Automated wholeslide analysis of multiplex-brightfield IHC images for cancer cells and carcinoma-associated fibroblasts.

Multiplex-brightfield immunohistochemistry (IHC) staining and quantitative measurement of multiple biomarkers can support therapeutic targeting of carcinoma-associated fibroblasts (CAF). This paper presents an automated digitalpathology solution to simultaneously analyze multiple biomarker expressions within a single tissue section stained with an IHC duplex assay. Our method was verified against ground truth provided by expert pathologists. In the first stage, the automated method quantified epithelial-carcinoma cells expressing cytokeratin (CK) using robust nucleus detection and supervised cell-by-cell classification algorithms with a combination of nucleus and contextual features. Using fibroblast activation protein (FAP) as biomarker for CAFs, the algorithm was trained, based on ground truth obtained from pathologists, to automatically identify tumor-associated stroma using a supervised-generation rule. The algorithm reported distance to nearest neighbor in the populations of tumor cells and activated-stromal fibroblasts as a wholeslide measure of spatial relationships. A total of 45 slides from six indications (breast, pancreatic, colorectal, lung, ovarian, and head-and-neck cancers) were included for training and verification.

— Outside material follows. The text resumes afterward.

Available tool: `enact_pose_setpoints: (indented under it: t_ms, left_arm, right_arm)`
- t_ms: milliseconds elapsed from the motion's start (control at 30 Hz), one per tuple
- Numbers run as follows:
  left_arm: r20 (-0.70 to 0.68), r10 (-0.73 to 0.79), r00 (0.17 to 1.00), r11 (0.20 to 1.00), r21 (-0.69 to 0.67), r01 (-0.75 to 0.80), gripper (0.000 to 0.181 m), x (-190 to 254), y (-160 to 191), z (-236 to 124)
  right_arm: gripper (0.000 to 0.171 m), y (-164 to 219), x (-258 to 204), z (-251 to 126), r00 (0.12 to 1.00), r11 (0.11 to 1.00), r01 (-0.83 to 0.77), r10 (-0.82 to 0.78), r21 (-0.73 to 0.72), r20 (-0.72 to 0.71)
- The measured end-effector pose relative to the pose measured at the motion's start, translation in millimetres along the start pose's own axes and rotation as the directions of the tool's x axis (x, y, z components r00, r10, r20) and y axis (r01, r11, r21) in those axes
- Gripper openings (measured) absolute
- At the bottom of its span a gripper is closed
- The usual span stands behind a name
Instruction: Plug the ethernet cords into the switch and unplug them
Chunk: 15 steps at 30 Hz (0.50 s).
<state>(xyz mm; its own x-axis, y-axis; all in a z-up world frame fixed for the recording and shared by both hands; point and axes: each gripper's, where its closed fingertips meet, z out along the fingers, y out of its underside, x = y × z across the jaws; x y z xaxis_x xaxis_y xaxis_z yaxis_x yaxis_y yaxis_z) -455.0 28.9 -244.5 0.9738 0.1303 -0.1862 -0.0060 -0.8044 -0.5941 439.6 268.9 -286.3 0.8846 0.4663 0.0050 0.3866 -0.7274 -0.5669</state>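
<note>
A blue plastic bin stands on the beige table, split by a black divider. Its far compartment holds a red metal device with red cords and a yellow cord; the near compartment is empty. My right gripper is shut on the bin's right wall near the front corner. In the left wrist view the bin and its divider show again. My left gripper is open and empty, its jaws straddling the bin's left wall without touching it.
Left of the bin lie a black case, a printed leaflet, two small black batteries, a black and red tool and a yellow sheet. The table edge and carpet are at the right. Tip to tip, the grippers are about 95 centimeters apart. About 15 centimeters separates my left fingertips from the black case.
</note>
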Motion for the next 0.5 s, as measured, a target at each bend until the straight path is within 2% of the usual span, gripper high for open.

CK-positive cells detected by the algorithm were verified by a pathologist with good agreement (R2=0.98) to ground-truth count. For the area occupied by FAP-positive cells, the inter-observer agreement between two sets of ground-truth measurements was R2=0.93 whereas the algorithm reproduced the pathologists’ areas with R2=0.96. The proposed methodology enables automated image analysis to measure spatial relationships of cells stained in an IHC-multiplex assay. Our proof-of-concept results show an automated algorithm can be trained to reproduce the expert assessment and provide quantitative readouts that potentially support a cutoff determination in hypothesis testing related to CAF-targeting-therapy decisions.